Soykırım Ruandalı Müslümanların Kaderini Değiştirdi

Ruanda'da 23 yıl önce yaşanan soykırımda, evlerine ve camilere sığınan Tutsilerle ılımlı Hutuları himaye eden Müslümanların kaderi bu tarihten sonra değişti.

Ruanda Müftü Yardımcısı Şeyh Salih Nshimimana, Ruanda'da İslamiyet'in soykırım sonrası yayılmasıyla ilgili değerlendirmelerde bulundu.

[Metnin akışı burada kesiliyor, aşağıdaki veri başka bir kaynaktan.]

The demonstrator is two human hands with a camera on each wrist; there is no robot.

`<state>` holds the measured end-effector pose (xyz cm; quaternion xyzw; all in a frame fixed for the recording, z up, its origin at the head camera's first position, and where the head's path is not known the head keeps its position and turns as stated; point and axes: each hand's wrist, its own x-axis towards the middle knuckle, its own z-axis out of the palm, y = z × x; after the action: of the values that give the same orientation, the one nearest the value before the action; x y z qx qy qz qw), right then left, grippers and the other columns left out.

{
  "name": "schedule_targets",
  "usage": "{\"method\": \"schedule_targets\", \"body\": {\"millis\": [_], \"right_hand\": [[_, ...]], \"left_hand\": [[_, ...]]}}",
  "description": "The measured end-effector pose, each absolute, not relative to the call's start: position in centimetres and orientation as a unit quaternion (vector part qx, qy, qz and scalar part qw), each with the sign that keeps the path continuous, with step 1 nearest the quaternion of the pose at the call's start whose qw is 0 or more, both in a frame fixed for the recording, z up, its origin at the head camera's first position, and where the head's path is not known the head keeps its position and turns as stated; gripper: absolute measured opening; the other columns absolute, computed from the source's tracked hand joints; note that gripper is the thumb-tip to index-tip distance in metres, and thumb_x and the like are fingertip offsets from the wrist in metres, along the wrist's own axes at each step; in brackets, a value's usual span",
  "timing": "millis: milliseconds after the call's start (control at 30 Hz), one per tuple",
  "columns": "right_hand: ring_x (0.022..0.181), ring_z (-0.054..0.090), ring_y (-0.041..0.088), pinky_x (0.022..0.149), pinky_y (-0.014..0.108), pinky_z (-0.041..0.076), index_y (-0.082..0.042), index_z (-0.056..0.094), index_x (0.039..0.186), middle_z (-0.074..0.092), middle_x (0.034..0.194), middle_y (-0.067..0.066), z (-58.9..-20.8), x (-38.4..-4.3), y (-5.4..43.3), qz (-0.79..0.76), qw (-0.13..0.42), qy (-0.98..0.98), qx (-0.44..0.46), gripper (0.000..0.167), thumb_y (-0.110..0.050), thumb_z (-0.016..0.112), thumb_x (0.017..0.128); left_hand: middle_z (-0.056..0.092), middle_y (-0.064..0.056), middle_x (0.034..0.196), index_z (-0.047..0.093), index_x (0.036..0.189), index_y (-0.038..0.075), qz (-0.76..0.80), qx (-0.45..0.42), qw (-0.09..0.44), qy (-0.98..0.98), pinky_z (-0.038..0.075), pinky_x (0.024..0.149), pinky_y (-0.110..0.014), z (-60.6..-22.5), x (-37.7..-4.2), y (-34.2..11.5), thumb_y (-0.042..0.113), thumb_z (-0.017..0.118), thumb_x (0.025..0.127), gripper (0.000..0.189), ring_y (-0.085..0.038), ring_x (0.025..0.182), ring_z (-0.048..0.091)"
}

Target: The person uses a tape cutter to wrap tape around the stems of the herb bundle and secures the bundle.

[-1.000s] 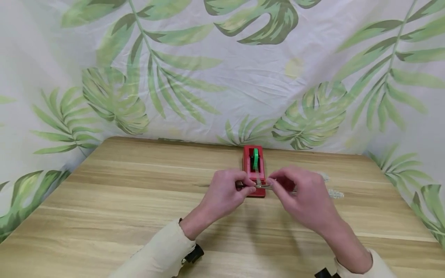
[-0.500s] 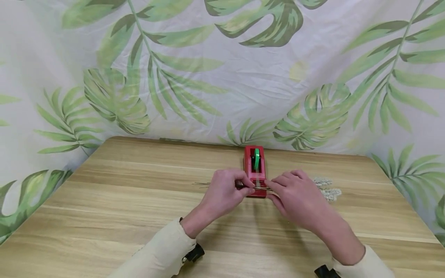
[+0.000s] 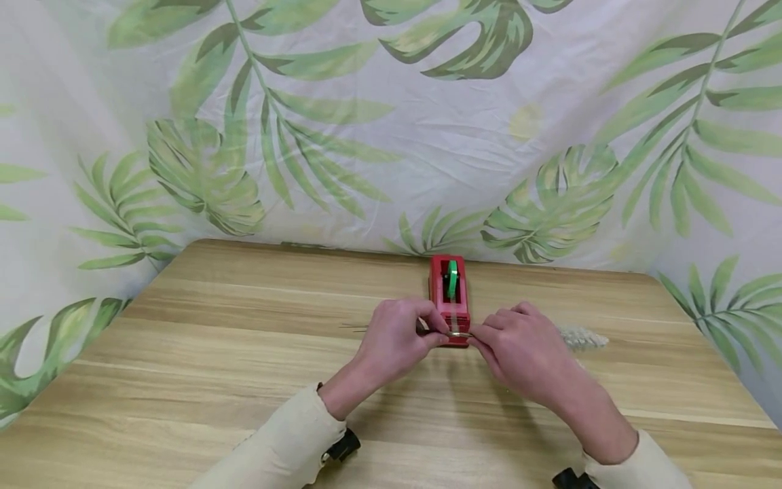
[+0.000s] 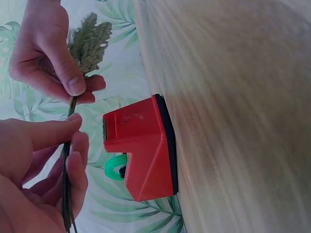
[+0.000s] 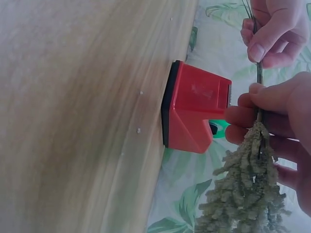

Ülkede 23 yıl önce yaşanan ve yaklaşık 100 gün süren soykırımda Müslümanların, evlerine sığınan Tutsileri ve ılımlı Hutuları himaye etmesinin Ruanda halkı tarafından unutulmadığını kaydeden Nshimimana, sözlerini şöyle sürdürdü:

"1994'te Tutsiler'e yapılan soykırımda Müslümanların tutumundan dolayı Allah'a şükrediyoruz. Müslümanlar din ayrımı yapmadan insanları korudu. Bu çok kolay olmadı. Kur'an-ı Kerim'in bize öğrettikleri doğrultusunda Müslümanlar, herkesin insan olduğu gerçeğine dayanarak Hristiyan veya başka dinden demeden soykırıma maruz kalan kardeşlerine yardımcı oldu."

RUANDALILARIN TÜM HAKLARINA SAHİBİZ

Nshimimana, soykırımdan önce Müslümanların birçok haktan mahrum yaşadığını ve tıpkı Tutsiler gibi ayrımcılığa maruz kaldıklarını, dışlandıklarını vurguladı.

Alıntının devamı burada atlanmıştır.